Absolutely there is no material placed before this Tribunal to show that the petitioner was discharged on his own request before fulfilling the conditions of his enrolment. Under such circumstances, We are of the considered view that the discharge of the petitioner under Army Rule 13(3)(III)(iv) is illegal and cannot stand for scrutiny even for a moment. As admitted by the respondents in their counter, the petitioner was discharged on medical ground as also seen from the endorsement in the Discharge Certificate.
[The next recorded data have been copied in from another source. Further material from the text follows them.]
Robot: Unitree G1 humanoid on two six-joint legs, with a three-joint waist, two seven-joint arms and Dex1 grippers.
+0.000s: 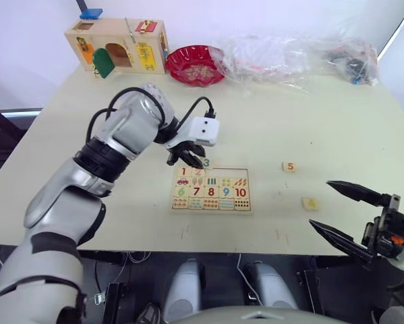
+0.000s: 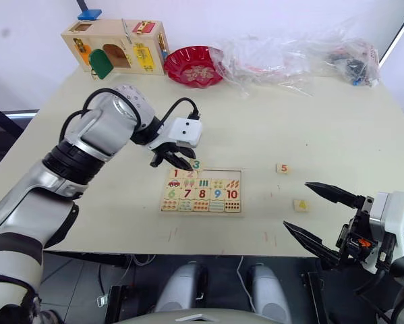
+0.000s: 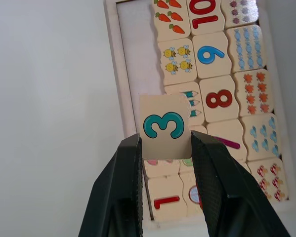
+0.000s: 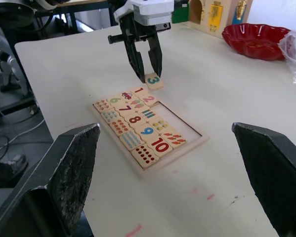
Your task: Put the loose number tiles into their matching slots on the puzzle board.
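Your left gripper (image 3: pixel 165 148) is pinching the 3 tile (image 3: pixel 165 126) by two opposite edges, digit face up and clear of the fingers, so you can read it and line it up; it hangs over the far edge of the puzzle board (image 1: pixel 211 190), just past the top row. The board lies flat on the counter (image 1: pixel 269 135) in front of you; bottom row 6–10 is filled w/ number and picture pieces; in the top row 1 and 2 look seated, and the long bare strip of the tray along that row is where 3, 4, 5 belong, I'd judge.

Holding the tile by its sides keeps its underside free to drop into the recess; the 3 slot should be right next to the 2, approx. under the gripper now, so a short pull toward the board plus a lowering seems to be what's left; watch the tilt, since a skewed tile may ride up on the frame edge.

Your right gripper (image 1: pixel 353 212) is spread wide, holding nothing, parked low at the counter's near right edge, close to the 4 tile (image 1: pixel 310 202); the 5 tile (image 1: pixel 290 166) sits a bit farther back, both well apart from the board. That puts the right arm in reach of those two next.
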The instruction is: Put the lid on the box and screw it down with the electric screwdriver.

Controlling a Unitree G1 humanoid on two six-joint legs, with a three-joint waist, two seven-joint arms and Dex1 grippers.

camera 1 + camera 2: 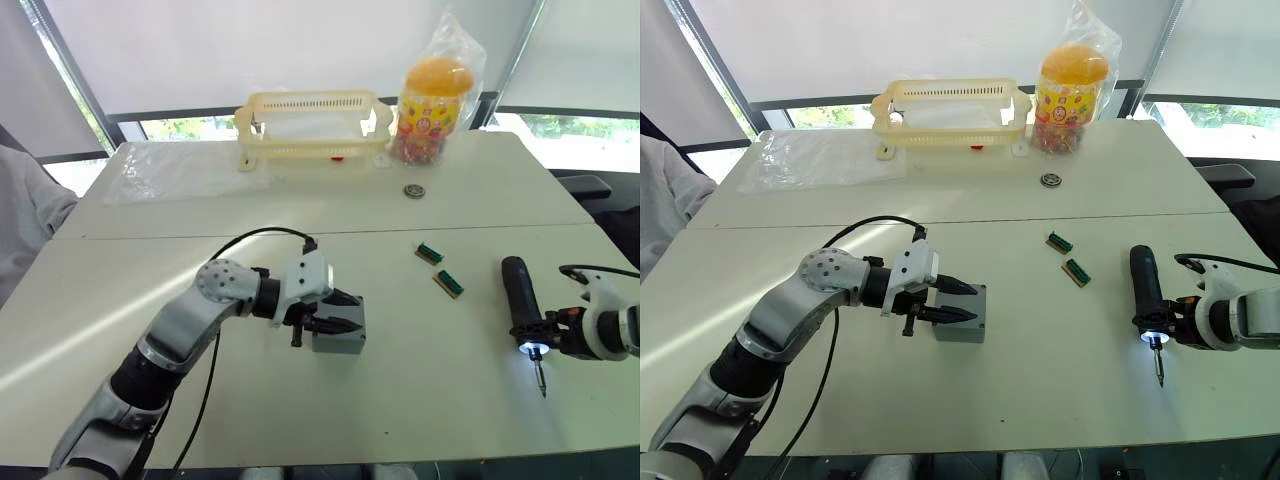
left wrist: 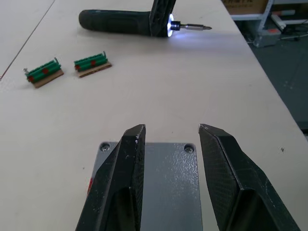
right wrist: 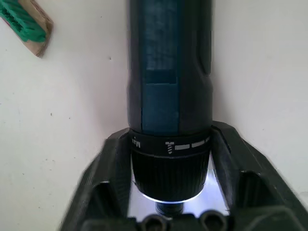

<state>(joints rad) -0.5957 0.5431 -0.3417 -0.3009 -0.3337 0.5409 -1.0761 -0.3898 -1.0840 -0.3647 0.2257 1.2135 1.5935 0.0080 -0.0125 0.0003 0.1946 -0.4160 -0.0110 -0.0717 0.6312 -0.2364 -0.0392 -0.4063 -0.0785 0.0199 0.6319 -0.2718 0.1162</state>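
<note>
the left gripper (image 2: 168, 144) is hovering with fingers spread over the lid (image 2: 169, 163), already sitting on the box (image 1: 960, 322) mid-table. the right gripper (image 1: 545, 333) is pinching the screwdriver (image 1: 522, 300) behind its lit tip; being rigid, smooth and top-heavy, it probably needs that firm collar hold.

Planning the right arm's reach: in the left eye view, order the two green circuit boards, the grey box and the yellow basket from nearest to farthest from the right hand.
1. Green circuit boards, just to its left.
2. Grey box, under the left hand.
3. Yellow basket, at the table's far edge.

Right hand grips the screwdriver.
</note>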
So, the relevant provision of law applicable to the petitioner for discharge on medical ground is Rule 13(3)(III)(iii), which reads as follows:-

Category

Grounds of discharge

Competent authority to authorize discharge

Manner of discharge

Persons enrolled under the Act who have been attested

III (iii)Having been found medically unfit for further service

Commanding Officer

To be carried out only on the recommendation of an invaliding Board.

So, it is clear that if any Army personnel is discharged under Army Rule 13(3)(III)(iii) on medical ground, before discharge he ought to have been referred to Invaliding Medical Board. But, unfortunately, in this case the petitioner was not referred to Invaliding Medical Board for obtaining its opinion as to the fact whether the disability under which the petitioner was suffering and discharged is attributable to or aggravated by military service or whether the disability is constitutional in nature. So, the discharge of the petitioner itself is null and void in the eye of law. 7(a)From the endorsement in the Discharge Certificate it is seen that through the Rajya Sainik Board, the petitioner was sanctioned a sum of Rs.400/- for August 2009 and another sum of Rs.600/- from monthly grant for months of February and March 2005 (Rs.300/- per month) vide DSM MOD M No.14747/14745/8697/MFA/2005, dated 21.03.2005. The claim of the petitioner for grant of exgratia pension was also rejected on the ground that the petitioner has not completed the minimum 15 years qualifying service. Since the discharge of the petitioner itself is per se illegal, We are of the considered view that the petitioner is entitled for his service pension, construing that the discharge is made after minimum qualifying service of 15 years, and the monetary benefits is to be restricted to three years prior to the filing of this petition. Point is answered accordingly.

8. In fine, the petition is allowed and the impugned order of the third respondent is set aside and the petitioner is entitled to his service pension. Monetary benefits shall be given only from three years prior to the date of filing of this petition (W.P.No.4275 of 2006) ie., from 02.03.2003. The petitioner is entitled to the cost of Rupees five thousand to be paid by the Respondents. Since the petitioner is an octogenarian, time for compliance three months. In case of failure in compliance, the petitioner is entitled to interest at the rate of 12% pa for the arrears of pension till it is paid to him.